Earlier this week, the 93-year-old Wooddell was recognized at a Mattoon basketball game for starting his ninth — count them — ninth decade attending Green Wave sports events.
Fresh out of military service and graduating in 3 1/2 years at the University of Illinois, Wooddell at age 23 in 1949 began broadcasting Mattoon basketball games near the scorers bench at the now torn-down Central Gym. Eventually, he was moved to a room with a picture window upstairs and then, when Mattoon opened its current gym, he was placed in an upper-balcony corner, a position fine with Wooddell — and used now by play-by-play announcer Greg Powers.
“When you’re up there, you can see it all,” Wooddell said. “I don’t know how coaches coach from down there. They have the worst seat in the house.”
Wooddell has seen plenty of Mattoon coaches, starting with John Sheahan, who gave the young buck radio announcer a sense of Central Illinois basketball. The Michigan native overheard a conversation when then Teutopolis basketball coach Jerry Griffin visited Sheahan in the locker room, suggesting the T-Town and Mattoon programs start a home-and-home series each year.
“John said, ‘Jerry, do you ever wonder why I left Effingham and came to Mattoon? I don’t have to play (Effingham) St. Anthony and T-Town now,’ ” Wooddell said. “Those teams were good then and they’re good now.”
Wooddell has seen good and not-so-good teams at Mattoon. He cites the 1974 Wave football team that beat Bloomington for a Big 12 Conference championship and postseason berth the first year the IHSA had playoffs.

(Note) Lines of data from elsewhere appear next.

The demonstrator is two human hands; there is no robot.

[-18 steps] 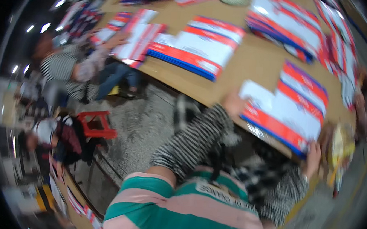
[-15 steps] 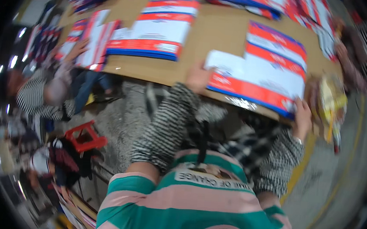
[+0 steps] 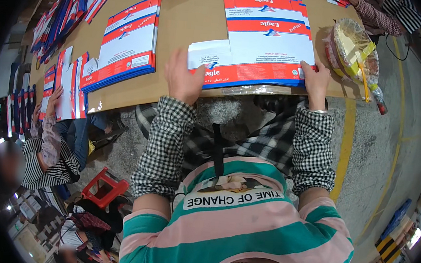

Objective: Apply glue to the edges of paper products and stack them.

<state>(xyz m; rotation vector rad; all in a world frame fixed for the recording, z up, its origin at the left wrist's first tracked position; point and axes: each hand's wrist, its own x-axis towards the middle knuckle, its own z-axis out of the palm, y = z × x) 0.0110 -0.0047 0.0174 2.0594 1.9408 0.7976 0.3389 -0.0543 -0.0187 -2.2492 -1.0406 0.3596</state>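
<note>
A stack of flat carton blanks point(image 3: 271, 47), printed red, white and blue, lies at the near edge of the cardboard-covered table in front of me. My left hand point(image 3: 184, 77) is at the stack's left end, beside a white flap, with its fingers stretched out and its thumb near the red lower band. At the near right corner, my right hand point(image 3: 316, 83) grips the stack's edge, one digit on the top blank and the others beside the edge. The undersides of both hands are hidden.
Another stack of blanks point(image 3: 131, 38) lies to the left, with more bundles point(image 3: 74, 14) beyond. A clear plastic bag with yellow contents point(image 3: 355, 54) sits at the right. Co-workers' hands point(image 3: 55, 99) work at the far left. A red stool point(image 3: 104, 187) stands on the floor.
My view has swung, so the table's things sit differently in it. My left hand now shows its fingers stretched beside the flap; my right hand stays at the stack's near right corner.
</note>
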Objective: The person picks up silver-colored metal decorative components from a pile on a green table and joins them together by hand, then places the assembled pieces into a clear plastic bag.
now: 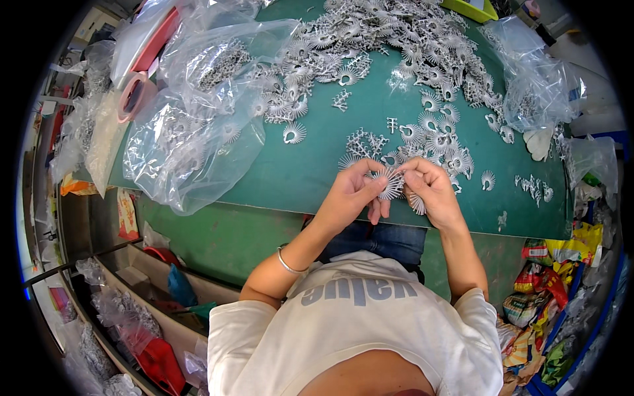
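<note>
At the near edge of the green table, my left hand (pixel 360 191) pinches a grey fan-shaped piece (pixel 394 187) with thin radiating spokes between thumb and fingers. My right hand (pixel 432 191) meets it from the other side, thumb and forefinger closed at its spokes. A second fan-shaped piece (pixel 417 204) shows below the right fingers, seemingly held in that hand. Just beyond my hands lie a small cluster of grey branched pieces (pixel 367 143) and a pile of more fan-shaped pieces (pixel 444 140). Whether the two held pieces touch is hidden by my fingers.
A large heap of grey pieces (pixel 396 33) covers the table's far side. Clear plastic bags (pixel 191 125) lie at left, near a roll of tape (pixel 134 97); another bag (pixel 538 79) stands at right. Colourful packets (pixel 541 284) fill a blue-framed rack beside the table.
</note>
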`<act>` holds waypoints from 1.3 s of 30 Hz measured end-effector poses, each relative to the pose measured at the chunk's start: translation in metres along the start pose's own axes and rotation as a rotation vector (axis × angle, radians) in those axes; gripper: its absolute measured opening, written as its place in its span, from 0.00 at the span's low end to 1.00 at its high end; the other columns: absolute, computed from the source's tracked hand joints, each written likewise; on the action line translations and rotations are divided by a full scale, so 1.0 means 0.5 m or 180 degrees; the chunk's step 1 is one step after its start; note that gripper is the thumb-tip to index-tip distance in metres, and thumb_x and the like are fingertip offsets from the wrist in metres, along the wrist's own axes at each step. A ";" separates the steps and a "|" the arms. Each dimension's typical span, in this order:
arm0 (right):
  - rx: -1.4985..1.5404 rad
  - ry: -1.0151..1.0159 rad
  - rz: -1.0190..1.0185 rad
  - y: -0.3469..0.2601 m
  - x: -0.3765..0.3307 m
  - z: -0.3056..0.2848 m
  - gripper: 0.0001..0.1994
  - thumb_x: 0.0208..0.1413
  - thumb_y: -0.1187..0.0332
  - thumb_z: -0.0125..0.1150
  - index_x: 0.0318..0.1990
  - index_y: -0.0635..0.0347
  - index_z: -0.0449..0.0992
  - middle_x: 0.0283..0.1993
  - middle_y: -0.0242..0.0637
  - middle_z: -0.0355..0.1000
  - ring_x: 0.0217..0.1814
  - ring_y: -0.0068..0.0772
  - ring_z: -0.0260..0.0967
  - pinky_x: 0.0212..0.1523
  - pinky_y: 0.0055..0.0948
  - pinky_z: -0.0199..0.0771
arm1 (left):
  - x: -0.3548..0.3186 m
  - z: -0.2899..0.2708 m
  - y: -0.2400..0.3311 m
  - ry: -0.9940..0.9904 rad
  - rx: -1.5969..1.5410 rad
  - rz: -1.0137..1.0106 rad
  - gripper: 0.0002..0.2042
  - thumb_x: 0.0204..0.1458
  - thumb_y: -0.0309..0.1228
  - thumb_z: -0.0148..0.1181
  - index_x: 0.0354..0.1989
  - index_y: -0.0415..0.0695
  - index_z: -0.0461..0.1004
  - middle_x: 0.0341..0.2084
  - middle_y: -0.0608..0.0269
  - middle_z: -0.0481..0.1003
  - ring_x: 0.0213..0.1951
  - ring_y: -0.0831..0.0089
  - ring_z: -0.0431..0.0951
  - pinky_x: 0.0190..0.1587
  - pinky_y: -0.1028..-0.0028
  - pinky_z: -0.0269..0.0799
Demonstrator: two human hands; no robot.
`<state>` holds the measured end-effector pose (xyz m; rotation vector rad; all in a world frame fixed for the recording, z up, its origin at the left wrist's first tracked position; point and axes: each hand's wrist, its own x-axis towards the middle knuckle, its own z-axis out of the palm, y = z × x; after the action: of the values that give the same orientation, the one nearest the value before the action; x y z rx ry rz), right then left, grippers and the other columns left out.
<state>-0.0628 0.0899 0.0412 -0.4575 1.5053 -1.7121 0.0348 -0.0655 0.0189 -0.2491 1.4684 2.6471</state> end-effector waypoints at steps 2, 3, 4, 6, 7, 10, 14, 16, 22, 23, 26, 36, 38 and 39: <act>-0.0889 0.0155 -0.0427 0.006 -0.003 -0.004 0.05 0.55 0.72 0.55 0.36 0.63 0.70 0.21 0.22 0.63 0.24 0.10 0.55 0.27 0.15 0.56 | -0.011 0.012 0.002 0.0278 0.0527 0.0273 0.10 0.56 0.29 0.50 0.42 0.37 0.62 0.17 0.58 0.73 0.14 0.77 0.71 0.16 0.83 0.62; -0.0890 0.0099 -0.0500 0.003 -0.007 -0.005 0.05 0.55 0.72 0.55 0.36 0.64 0.70 0.21 0.22 0.63 0.24 0.11 0.55 0.28 0.16 0.56 | -0.016 0.018 0.002 0.0417 0.0790 0.0408 0.09 0.56 0.28 0.50 0.42 0.37 0.62 0.17 0.58 0.73 0.14 0.77 0.71 0.17 0.83 0.62; -0.0890 0.0044 -0.0570 -0.003 -0.014 -0.004 0.05 0.55 0.71 0.55 0.35 0.64 0.70 0.21 0.22 0.63 0.24 0.11 0.55 0.28 0.16 0.56 | -0.017 0.021 -0.004 0.0466 0.1209 0.0850 0.09 0.56 0.28 0.50 0.41 0.36 0.62 0.18 0.58 0.73 0.15 0.78 0.71 0.17 0.83 0.63; -0.1006 -0.0055 -0.0703 -0.013 -0.019 -0.006 0.05 0.54 0.72 0.55 0.34 0.64 0.71 0.20 0.23 0.64 0.23 0.11 0.55 0.28 0.16 0.56 | -0.016 0.026 -0.016 0.0556 0.2045 0.1735 0.09 0.56 0.27 0.51 0.39 0.35 0.63 0.20 0.56 0.74 0.16 0.80 0.71 0.18 0.84 0.64; -0.1122 -0.0096 -0.0773 -0.018 -0.021 -0.009 0.04 0.54 0.72 0.56 0.33 0.64 0.71 0.20 0.23 0.64 0.23 0.11 0.54 0.27 0.16 0.56 | -0.018 0.028 -0.010 0.0436 0.1554 0.1287 0.08 0.56 0.27 0.51 0.39 0.35 0.63 0.20 0.57 0.74 0.17 0.80 0.71 0.18 0.83 0.64; -0.1436 -0.0085 -0.0543 -0.030 -0.016 -0.003 0.04 0.53 0.73 0.57 0.30 0.63 0.71 0.19 0.23 0.64 0.22 0.11 0.54 0.25 0.16 0.54 | -0.019 0.016 0.014 0.0007 0.0019 0.0009 0.08 0.56 0.29 0.50 0.38 0.36 0.66 0.19 0.59 0.73 0.17 0.81 0.71 0.19 0.83 0.64; -0.0878 0.0018 -0.0652 0.000 -0.011 -0.006 0.03 0.51 0.73 0.58 0.30 0.63 0.72 0.18 0.25 0.64 0.21 0.11 0.54 0.22 0.16 0.52 | 0.001 -0.007 0.007 -0.0164 -0.1355 -0.0780 0.09 0.56 0.32 0.50 0.39 0.38 0.67 0.17 0.60 0.72 0.15 0.80 0.68 0.18 0.84 0.61; -0.1036 0.0031 -0.0744 0.013 -0.012 -0.008 0.04 0.50 0.73 0.60 0.30 0.63 0.72 0.19 0.28 0.65 0.19 0.15 0.57 0.20 0.19 0.54 | -0.001 0.006 -0.003 0.0153 -0.1067 -0.0517 0.10 0.56 0.34 0.50 0.39 0.39 0.68 0.16 0.61 0.72 0.14 0.81 0.67 0.17 0.85 0.60; -0.2989 -0.0019 -0.2335 -0.002 -0.004 -0.006 0.07 0.43 0.73 0.64 0.29 0.63 0.73 0.19 0.36 0.66 0.16 0.31 0.61 0.16 0.28 0.59 | -0.014 0.004 0.013 0.0143 -0.0729 -0.0505 0.12 0.56 0.34 0.50 0.39 0.36 0.69 0.19 0.64 0.71 0.11 0.85 0.60 0.12 0.86 0.51; -0.3119 -0.0042 -0.2362 -0.004 -0.003 -0.005 0.08 0.41 0.72 0.65 0.29 0.62 0.73 0.19 0.37 0.65 0.15 0.34 0.62 0.16 0.29 0.60 | -0.018 0.013 0.013 0.0320 -0.0500 -0.0375 0.13 0.56 0.34 0.49 0.40 0.36 0.69 0.20 0.65 0.71 0.12 0.85 0.60 0.12 0.86 0.51; -0.3452 -0.0182 -0.2893 -0.025 -0.017 0.000 0.08 0.39 0.72 0.66 0.26 0.63 0.72 0.16 0.34 0.60 0.14 0.32 0.59 0.13 0.28 0.57 | -0.035 0.035 0.018 0.0527 -0.0419 -0.0326 0.13 0.57 0.35 0.49 0.41 0.35 0.69 0.18 0.67 0.70 0.12 0.86 0.60 0.12 0.86 0.51; -0.4335 -0.0541 -0.3814 -0.054 -0.030 0.013 0.10 0.40 0.68 0.66 0.25 0.63 0.71 0.15 0.27 0.53 0.14 0.22 0.56 0.12 0.22 0.54 | -0.058 0.051 0.035 0.0832 0.0034 -0.0070 0.08 0.56 0.28 0.49 0.39 0.36 0.71 0.15 0.70 0.68 0.15 0.87 0.63 0.15 0.85 0.55; -0.4538 -0.0648 -0.3774 -0.065 -0.035 0.021 0.10 0.42 0.68 0.65 0.24 0.63 0.70 0.16 0.27 0.56 0.15 0.22 0.57 0.13 0.22 0.56 | -0.059 0.048 0.031 0.1005 0.0256 0.0078 0.08 0.56 0.27 0.50 0.39 0.36 0.70 0.15 0.69 0.69 0.15 0.86 0.65 0.16 0.84 0.57; -0.4665 -0.0619 -0.3590 -0.065 -0.042 0.030 0.09 0.43 0.68 0.64 0.24 0.63 0.70 0.17 0.28 0.57 0.15 0.22 0.58 0.13 0.22 0.56 | -0.068 0.054 0.022 0.1176 0.0727 0.0429 0.07 0.55 0.26 0.50 0.39 0.36 0.70 0.14 0.68 0.69 0.14 0.85 0.66 0.16 0.83 0.59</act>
<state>-0.0496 0.0953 0.0803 -2.4619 2.3118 -0.7224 0.0639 -0.0485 0.0486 -0.6691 1.9428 2.6012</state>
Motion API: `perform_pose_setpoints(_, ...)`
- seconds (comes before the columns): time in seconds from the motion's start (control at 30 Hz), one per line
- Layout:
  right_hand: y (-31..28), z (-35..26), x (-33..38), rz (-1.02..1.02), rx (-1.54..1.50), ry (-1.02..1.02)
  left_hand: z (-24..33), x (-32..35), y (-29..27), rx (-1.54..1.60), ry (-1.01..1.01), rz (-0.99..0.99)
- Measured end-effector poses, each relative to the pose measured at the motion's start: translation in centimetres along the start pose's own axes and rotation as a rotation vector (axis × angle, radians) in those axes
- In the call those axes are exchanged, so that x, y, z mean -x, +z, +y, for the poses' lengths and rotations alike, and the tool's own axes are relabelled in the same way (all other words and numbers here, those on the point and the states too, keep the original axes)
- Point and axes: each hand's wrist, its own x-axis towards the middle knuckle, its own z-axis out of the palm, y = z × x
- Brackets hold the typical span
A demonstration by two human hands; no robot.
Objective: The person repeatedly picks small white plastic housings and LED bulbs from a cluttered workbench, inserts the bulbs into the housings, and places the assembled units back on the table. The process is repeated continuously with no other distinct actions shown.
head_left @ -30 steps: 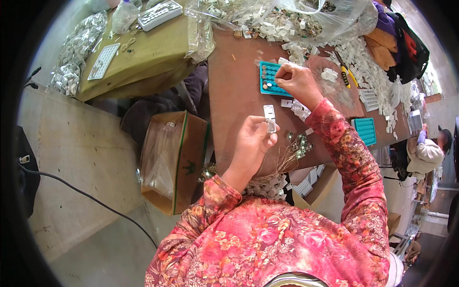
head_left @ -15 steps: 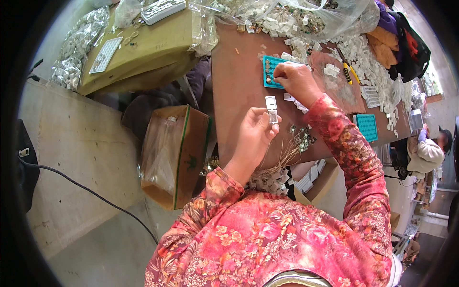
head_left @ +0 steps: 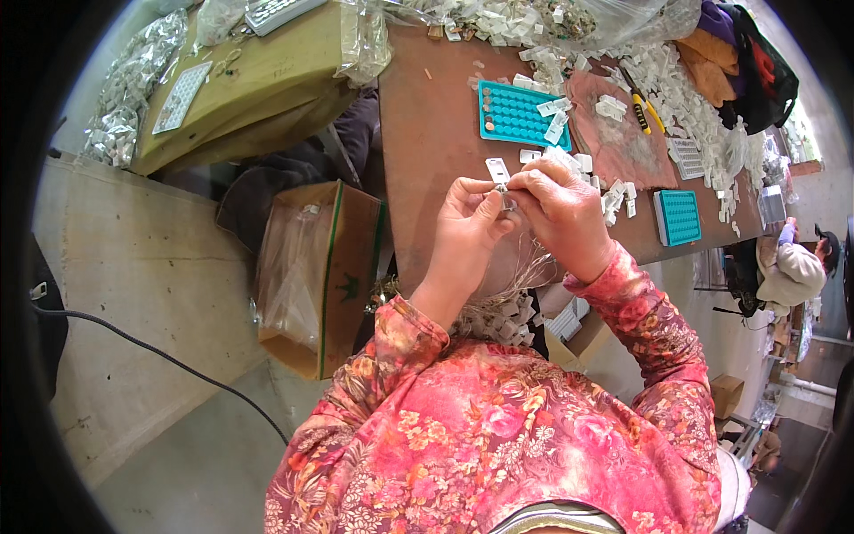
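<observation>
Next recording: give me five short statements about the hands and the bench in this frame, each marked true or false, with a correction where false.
1. Both hands meet over the brown table, pinching a small part between them. True.
2. The left hand rests on the teal tray. False: it is at the small part, nearer the person than that tray.
3. A cardboard box lined with clear plastic stands on the floor to the person's left. True.
4. The table holds only one teal tray. False: a second teal tray lies further right.
5. The right hand holds the yellow-handled tool. False: the tool lies on the table beyond the hands.
</observation>
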Motion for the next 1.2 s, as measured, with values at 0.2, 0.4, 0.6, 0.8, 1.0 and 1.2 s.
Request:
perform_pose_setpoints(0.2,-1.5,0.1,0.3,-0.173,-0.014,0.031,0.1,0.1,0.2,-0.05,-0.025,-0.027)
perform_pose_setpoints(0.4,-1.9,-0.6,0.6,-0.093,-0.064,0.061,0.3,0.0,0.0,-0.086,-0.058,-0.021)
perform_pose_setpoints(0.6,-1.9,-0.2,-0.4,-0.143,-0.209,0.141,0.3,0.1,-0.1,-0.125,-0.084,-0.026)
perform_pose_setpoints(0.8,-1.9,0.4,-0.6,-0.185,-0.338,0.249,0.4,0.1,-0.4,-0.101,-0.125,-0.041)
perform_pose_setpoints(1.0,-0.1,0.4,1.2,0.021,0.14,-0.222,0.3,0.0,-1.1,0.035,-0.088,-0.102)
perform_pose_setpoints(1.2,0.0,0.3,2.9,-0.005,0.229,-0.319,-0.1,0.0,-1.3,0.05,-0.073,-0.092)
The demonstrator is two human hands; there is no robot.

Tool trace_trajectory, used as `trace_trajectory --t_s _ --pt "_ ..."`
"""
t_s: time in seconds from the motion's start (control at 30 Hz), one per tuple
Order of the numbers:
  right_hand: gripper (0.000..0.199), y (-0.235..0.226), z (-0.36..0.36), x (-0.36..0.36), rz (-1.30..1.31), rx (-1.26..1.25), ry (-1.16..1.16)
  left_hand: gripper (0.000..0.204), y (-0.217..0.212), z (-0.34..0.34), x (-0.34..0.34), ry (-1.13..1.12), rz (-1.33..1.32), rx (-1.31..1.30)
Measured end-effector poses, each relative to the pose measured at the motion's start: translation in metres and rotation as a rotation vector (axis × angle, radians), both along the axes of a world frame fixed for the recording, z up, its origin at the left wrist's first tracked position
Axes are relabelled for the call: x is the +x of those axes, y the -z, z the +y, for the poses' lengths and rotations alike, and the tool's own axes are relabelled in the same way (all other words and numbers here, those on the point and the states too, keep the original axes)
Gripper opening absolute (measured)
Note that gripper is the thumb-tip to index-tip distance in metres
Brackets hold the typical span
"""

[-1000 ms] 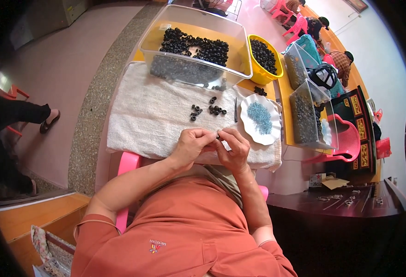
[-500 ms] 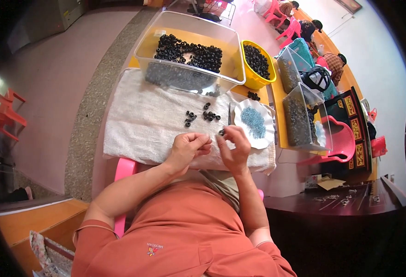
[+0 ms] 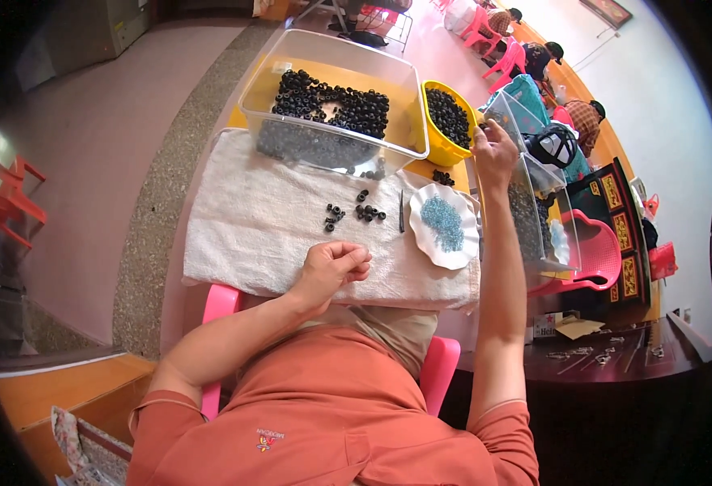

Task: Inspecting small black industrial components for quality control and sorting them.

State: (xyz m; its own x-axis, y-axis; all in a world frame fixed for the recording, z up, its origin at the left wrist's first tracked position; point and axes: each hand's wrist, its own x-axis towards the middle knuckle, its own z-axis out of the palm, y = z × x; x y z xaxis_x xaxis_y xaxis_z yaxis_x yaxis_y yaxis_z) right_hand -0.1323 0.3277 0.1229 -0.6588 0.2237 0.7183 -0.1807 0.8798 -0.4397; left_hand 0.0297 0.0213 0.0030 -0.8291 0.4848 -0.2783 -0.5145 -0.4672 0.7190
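Observation:
My left hand [image 3: 333, 271] stays low over the near part of the white cloth [image 3: 242, 227], its thumb and fingers pinched together; what they hold, if anything, is too small to make out. Out to the far right, my right hand [image 3: 495, 154] is beside the rim of the yellow tub [image 3: 451, 154], with a small black part [image 3: 483, 126] at its closed fingertips. Loose black ring-shaped parts [image 3: 369, 212] lie on the cloth ahead of my left hand. Black tweezers [image 3: 401, 212] rest beside a white scalloped dish [image 3: 445, 257] of tiny clear-blue pieces [image 3: 443, 223].
A large clear bin [image 3: 331, 44] of black parts stands at the far side of the table. More clear bins [image 3: 526, 219] sit to the right, beside a pink chair [image 3: 595, 251]. A few black parts [image 3: 443, 177] lie near the tub. Other people sit in the far right background.
My right hand has moved from beside my left hand out to the far right, next to the yellow tub, carrying the small black part. My left hand has barely moved.

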Motion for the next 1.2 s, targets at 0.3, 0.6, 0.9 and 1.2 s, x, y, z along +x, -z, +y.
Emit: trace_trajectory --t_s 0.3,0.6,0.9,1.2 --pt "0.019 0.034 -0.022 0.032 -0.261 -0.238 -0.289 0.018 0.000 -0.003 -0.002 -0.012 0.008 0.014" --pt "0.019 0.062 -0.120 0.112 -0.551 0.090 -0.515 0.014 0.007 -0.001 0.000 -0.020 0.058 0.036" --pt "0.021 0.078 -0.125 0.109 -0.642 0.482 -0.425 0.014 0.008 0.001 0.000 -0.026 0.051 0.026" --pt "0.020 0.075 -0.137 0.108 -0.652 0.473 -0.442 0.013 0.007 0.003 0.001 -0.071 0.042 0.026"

In that overtime game, Mattoon coach Bill Bess chose to go for two points after its touchdown. “He said, ‘We’re going to go for two. They have a good kicker and we’ll be ahead 8-0 and they can kick it if they want,’ ” Wooddell said.
In basketball, Wooddell pointed to coach Bob Miller’s Wave team that won two sectional games at Olney to reach the 1969 Charleston Super-Sectional. “We’ve had winning seasons and losing seasons in football and basketball,” Wooddell said. “But I’ve enjoyed all of them, and they give the effort and compete. We really had to give the effort to compete when we were in the Big 12.”
So decades after retiring as a broadcaster, he remains a frequent fan in the bleachers as well as a booster club member — loyalty from this Hall of Fame member of the Illinois Basketball Coaches Association and Eastern Illinois University Athletics Hall prompted Mattoon’s current basketball players to give Wooddell an autographed basketball during announcement between the first and second quarters of a game earlier this week.
Mike Bradd, who followed Wooddell as a Green Wave radio voice and continues to broadcast EIU football and basketball, put the idea in Mattoon Athletic Director Dave Vieth’s head that this would start Wooddell’s ninth decade attending Wave sports events.
“Mike has been awfully good to me,” said Woodell, also a winner of the Illinois Broadcasters Association Pioneer Award after being nominated by Bradd. “And he’s the best play-by-play man I’ve known. I can’t see how he’s stayed in Mattoon.”
Mattoon also showed gratitude to Wooddell for being a longtime community leader with Tuesday’s recognition, something Wooddell did not see coming.
“I had no idea,” he said. “I was listening to what Vince (Walk, the public address announcer) was talking about and all of a sudden I thought: ‘That’s me.”
After all, it could have been anyone attending nine decades of Mattoon sports.